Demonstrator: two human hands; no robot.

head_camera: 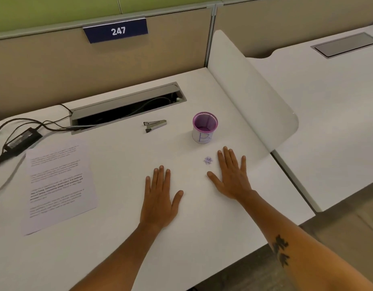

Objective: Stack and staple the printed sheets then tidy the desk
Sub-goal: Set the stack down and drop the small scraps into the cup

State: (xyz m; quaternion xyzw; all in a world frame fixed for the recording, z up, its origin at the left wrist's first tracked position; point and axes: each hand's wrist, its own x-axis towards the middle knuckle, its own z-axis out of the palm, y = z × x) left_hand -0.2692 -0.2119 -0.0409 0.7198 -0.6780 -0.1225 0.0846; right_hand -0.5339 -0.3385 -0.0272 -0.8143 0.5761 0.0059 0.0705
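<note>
Printed sheets lie in a pile on the left of the white desk, text side up. A small metal stapler lies at the back middle, near the cable slot. My left hand rests flat on the desk, palm down, fingers apart, holding nothing. My right hand lies flat the same way, further right. A small purple mark or scrap sits just left of my right fingers. A purple mesh cup with a white paper label stands behind my right hand.
An open cable slot runs along the back. A black power adapter with cables lies at the far left. A white curved divider bounds the right side; the desk's front edge falls off at lower right. A beige partition carries a sign "247".
</note>
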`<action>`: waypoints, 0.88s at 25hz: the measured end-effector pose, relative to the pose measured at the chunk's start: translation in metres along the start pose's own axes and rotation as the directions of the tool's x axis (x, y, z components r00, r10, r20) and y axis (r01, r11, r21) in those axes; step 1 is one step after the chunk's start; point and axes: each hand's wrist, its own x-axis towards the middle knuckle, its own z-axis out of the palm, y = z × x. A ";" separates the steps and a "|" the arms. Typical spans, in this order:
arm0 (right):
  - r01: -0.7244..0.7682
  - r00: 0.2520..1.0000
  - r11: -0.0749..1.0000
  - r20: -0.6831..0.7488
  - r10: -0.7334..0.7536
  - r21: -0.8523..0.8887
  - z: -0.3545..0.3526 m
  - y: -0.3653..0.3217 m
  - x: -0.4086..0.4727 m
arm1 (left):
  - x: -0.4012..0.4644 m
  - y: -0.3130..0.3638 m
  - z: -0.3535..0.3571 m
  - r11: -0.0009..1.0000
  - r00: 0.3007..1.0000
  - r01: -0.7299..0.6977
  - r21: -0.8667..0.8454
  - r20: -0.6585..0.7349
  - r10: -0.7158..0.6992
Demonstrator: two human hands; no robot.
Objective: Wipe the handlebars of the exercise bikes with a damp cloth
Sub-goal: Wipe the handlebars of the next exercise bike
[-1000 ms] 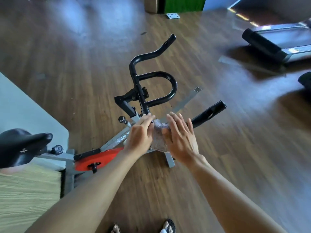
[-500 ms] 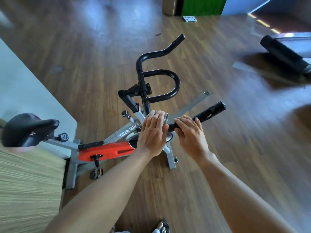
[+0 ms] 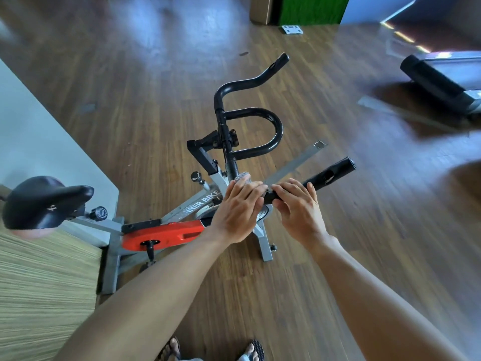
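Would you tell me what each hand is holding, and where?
Left hand presses the cloth onto the handlebar; right hand grips its near bar.

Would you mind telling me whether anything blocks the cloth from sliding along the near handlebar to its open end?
Yes: the right hand grips the near handlebar just beyond the cloth held by the left hand. Past that hand, the bar looks bare.
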 end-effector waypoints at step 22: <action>-0.045 0.998 0.999 0.044 0.044 0.011 -0.004 -0.002 -0.002 | 0.043 -0.078 -0.028 0.982 0.979 -0.132 -0.137 0.137 0.151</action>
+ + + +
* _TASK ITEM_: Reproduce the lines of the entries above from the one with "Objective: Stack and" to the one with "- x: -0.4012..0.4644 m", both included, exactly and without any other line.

* _RESPONSE BELOW_:
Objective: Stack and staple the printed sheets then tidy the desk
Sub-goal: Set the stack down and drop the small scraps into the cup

State: (xyz m; quaternion xyzw; all in a world frame fixed for the recording, z up, its origin at the left wrist's first tracked position; point and axes: each hand's wrist, its own x-axis towards the middle knuckle, its own z-axis out of the palm, y = z × x) left_hand -0.2692 -0.2119 -0.0409 0.7198 -0.6780 -0.1225 0.0846; right_hand -0.5339 -0.3385 -0.0272 -0.8143 0.5761 0.0059 0.0705
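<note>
Printed sheets lie in a pile on the left of the white desk, text side up. A small metal stapler lies at the back middle, near the cable slot. My left hand rests flat on the desk, palm down, fingers apart, holding nothing. My right hand lies flat the same way, further right. A small purple mark or scrap sits just left of my right fingers. A purple mesh cup with a white paper label stands behind my right hand.
An open cable slot runs along the back. A black power adapter with cables lies at the far left. A white curved divider bounds the right side; the desk's front edge falls off at lower right. A beige partition carries a sign "247".
</note>
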`<action>`: waypoints, 0.88s at 25hz: the measured end-effector pose, relative to the pose measured at the chunk's start: translation in metres along the start pose's own axes and rotation as the directions of the tool's x axis (x, y, z components r00, r10, r20) and y axis (r01, r11, r21) in those axes; step 1 is one step after the chunk's start; point and axes: each hand's wrist, its own x-axis towards the middle knuckle, its own z-axis out of the palm, y = z × x. A ";" separates the steps and a "|" the arms. Typical spans, in this order:
arm0 (right):
  - r01: -0.7244..0.7682
  - r00: 0.2520..1.0000
  - r11: -0.0749..1.0000
  - r20: -0.6831..0.7488
  - r10: -0.7334..0.7536
  - r21: -0.8523..0.8887
  - z: -0.3545..0.3526 m
  - y: -0.3653..0.3217 m
  - x: -0.4086..0.4727 m
arm1 (left):
  - x: -0.4012..0.4644 m

No more output is required.